Personally, obscenity is not being informed that my ability to surf the internet in comfort and safety is directly connected to the pain of a nation, but in writing it off as an attempt to induce guilt. Or as Ilyka wrote via email:
One thing that always shames me about this stuff is how easy it is to rally white American feminists to, say, spring for a new server for Feministing, or flood the NYT’s comments about AutoAdmit, or mobilize to complete any one of a number of projects–but post something like this, and everyone turns Victorian on you. “Oh dear, oh my, how simply dreadful, I must go now to my fainting couch.”
So what about those of us who believe that writing can be transformative? That consciousness-raising can provide the bases for real change? What is it about the really difficult issues that leads to… nothing.
Some years ago I attended a speaking session by a fantastic wordsmith, Derrick Jensen.

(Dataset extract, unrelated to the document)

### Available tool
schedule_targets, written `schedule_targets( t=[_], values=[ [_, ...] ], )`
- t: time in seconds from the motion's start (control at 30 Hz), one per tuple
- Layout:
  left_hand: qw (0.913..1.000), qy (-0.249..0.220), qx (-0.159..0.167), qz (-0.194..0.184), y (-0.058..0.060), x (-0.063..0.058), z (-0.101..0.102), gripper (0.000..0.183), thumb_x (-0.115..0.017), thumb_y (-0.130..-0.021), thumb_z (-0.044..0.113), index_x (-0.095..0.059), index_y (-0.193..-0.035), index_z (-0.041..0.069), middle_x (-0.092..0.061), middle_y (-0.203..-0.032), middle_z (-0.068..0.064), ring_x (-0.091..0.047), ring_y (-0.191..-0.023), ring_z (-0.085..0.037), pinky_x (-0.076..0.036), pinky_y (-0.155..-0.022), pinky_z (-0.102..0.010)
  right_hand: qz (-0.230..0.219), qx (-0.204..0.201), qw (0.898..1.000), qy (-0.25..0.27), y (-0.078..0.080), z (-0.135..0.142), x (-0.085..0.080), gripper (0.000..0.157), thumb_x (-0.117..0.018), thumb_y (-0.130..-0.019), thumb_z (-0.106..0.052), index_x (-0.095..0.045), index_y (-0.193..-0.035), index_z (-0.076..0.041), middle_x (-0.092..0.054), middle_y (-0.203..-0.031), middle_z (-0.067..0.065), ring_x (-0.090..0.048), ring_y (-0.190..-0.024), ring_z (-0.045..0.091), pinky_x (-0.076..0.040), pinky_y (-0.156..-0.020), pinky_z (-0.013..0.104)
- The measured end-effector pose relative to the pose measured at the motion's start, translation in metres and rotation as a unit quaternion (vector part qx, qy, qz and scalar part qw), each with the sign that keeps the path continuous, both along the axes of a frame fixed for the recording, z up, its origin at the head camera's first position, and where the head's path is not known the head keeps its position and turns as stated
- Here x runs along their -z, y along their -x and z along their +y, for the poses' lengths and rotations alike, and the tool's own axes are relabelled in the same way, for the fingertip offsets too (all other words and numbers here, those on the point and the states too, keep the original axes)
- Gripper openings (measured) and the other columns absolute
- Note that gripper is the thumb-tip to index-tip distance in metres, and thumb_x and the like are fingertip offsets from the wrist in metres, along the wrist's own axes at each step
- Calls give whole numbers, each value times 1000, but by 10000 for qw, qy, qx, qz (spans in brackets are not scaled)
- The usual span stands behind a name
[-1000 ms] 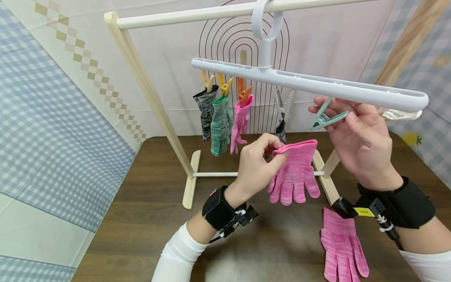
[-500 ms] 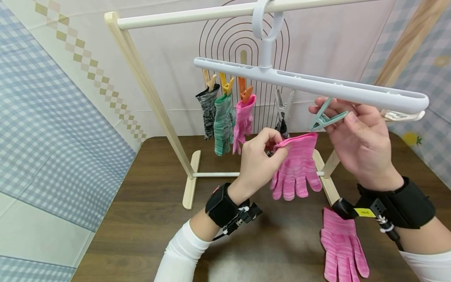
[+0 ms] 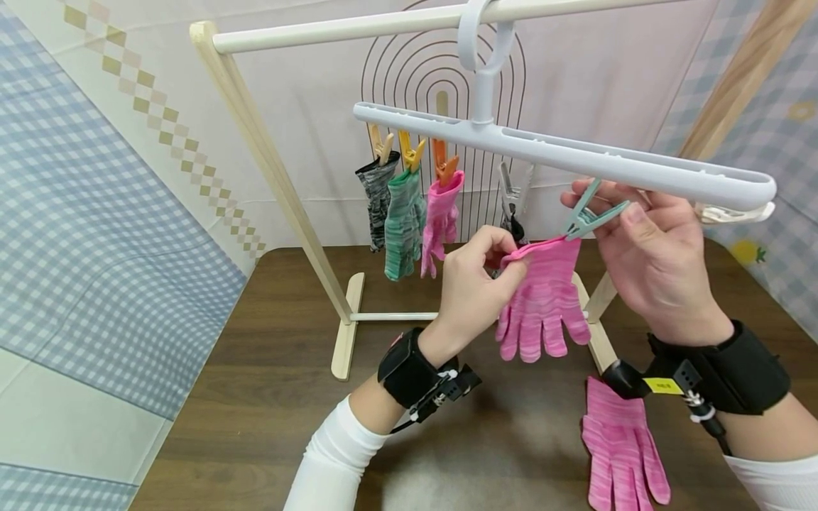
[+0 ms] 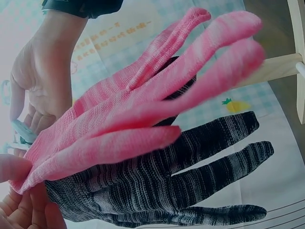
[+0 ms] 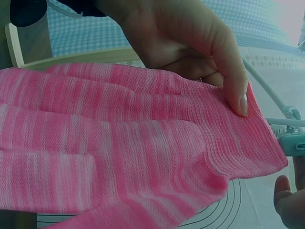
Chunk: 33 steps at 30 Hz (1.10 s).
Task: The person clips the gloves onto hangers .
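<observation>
Hanging fingers-down below the white hanger (image 3: 575, 152), a pink glove (image 3: 543, 305) is pinched at one end of its cuff between the thumb and fingers of the left hand (image 3: 473, 284); by the right hand (image 3: 664, 255) a mint-green clip (image 3: 594, 220) is held, one of its arms pressed by the thumb, with the other fingers placed behind; the clip's lower end is met by the opposite corner of the cuff, though whether cloth is caught between its jaws cannot be told; just behind the pink glove a black-and-grey glove (image 4: 143, 186) is shown by the left wrist view, largely covered by it; toward the hanger's left end three knitted items are hung in a row, a dark striped one (image 3: 375, 202) from a tan clip (image 3: 381, 145), a green one (image 3: 404, 231) from a yellow clip (image 3: 411, 152) and a small-looking pink one (image 3: 441, 213) from an orange clip (image 3: 444, 165); beyond the right hand a white clip (image 3: 738, 213) is seen near the hanger's other end; the hanger is hooked over the top bar of a wooden rack (image 3: 255, 163); on the brown table (image 3: 255, 397), a second pink glove (image 3: 623, 447) is laid flat, partly covered by the right wristband's camera (image 3: 626, 378)
</observation>
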<state>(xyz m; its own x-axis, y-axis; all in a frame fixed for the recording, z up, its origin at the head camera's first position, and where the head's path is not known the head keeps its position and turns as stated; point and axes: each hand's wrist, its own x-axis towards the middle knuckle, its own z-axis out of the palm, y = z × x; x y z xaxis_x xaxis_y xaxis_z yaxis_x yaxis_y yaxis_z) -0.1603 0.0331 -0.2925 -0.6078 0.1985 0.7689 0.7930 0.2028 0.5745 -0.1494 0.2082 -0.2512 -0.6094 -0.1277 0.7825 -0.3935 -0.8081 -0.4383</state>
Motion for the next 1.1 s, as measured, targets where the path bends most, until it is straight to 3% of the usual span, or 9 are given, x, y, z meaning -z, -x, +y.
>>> schedule_targets(
  t=[0.37, 0.83, 1.1],
  values=[
    [9999, -119, 17, -39, 3, 0, 3, 11, -59, -78, 4, -50, -84, 5, -56, -74, -6, -50, -67, -8, -49, -60, -26, -89, 208, 9997, 0, -1, -2, 1, 35, -46, -84, 14, -38, -117, 20, -57, -103, 32, -52, -99, 41, -39, -94, 39],
    [9994, -234, 229, 139, -1, 2, 7, 10, -58, -78, 3, -51, -84, 4, -57, -77, -8, -49, -64, -7, -47, -57, -23, -134, 491, 9985, -182, -1, -3, 5, 32, -44, -85, 14, -39, -115, 22, -58, -104, 31, -51, -102, 39, -35, -96, 38],
    [9984, -452, 311, 147, -2, 3, 10, 9, -59, -80, 3, -51, -84, 3, -59, -78, -10, -51, -65, -8, -45, -59, -18, -283, 501, 9974, -431, -5, -3, 8, 35, -39, -88, 13, -32, -121, 22, -56, -107, 30, -49, -106, 37, -34, -97, 35]
  ],
)
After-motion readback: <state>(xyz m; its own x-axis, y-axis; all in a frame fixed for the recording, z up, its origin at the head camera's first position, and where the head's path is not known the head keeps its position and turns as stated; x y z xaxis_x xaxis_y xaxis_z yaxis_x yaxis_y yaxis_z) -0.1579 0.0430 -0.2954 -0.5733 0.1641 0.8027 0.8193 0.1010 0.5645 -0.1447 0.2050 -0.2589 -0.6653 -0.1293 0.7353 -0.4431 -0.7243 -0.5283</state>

Jensen is a professional feminist and environmentalist author whose greatest strength is tying together the complicated web of flora and fauna, we-are-all-connected shit that really does make a person want to get out and save the world. But during his talk, spurred by an audience member who wanted to take action to “save the salmon” but was turned off that the answer was “blow up a dam”, Jensen declared that we all have jobs in the revolution, and maybe her job shouldn’t be “blowing up dams.” For example, his role in the revolution was to write books. And while the revolution may include violence, death and destruction, jail time and death for those who defend the defenseless, he was content in knowing that he’d done his part by publishing a couple of books and giving speeches to people privileged enough to see him at a private liberal university like Antioch College. (But also, “fuck the rich.”)
Lesson being that you don’t have to really put in any footwork to be revolutionary, apparently.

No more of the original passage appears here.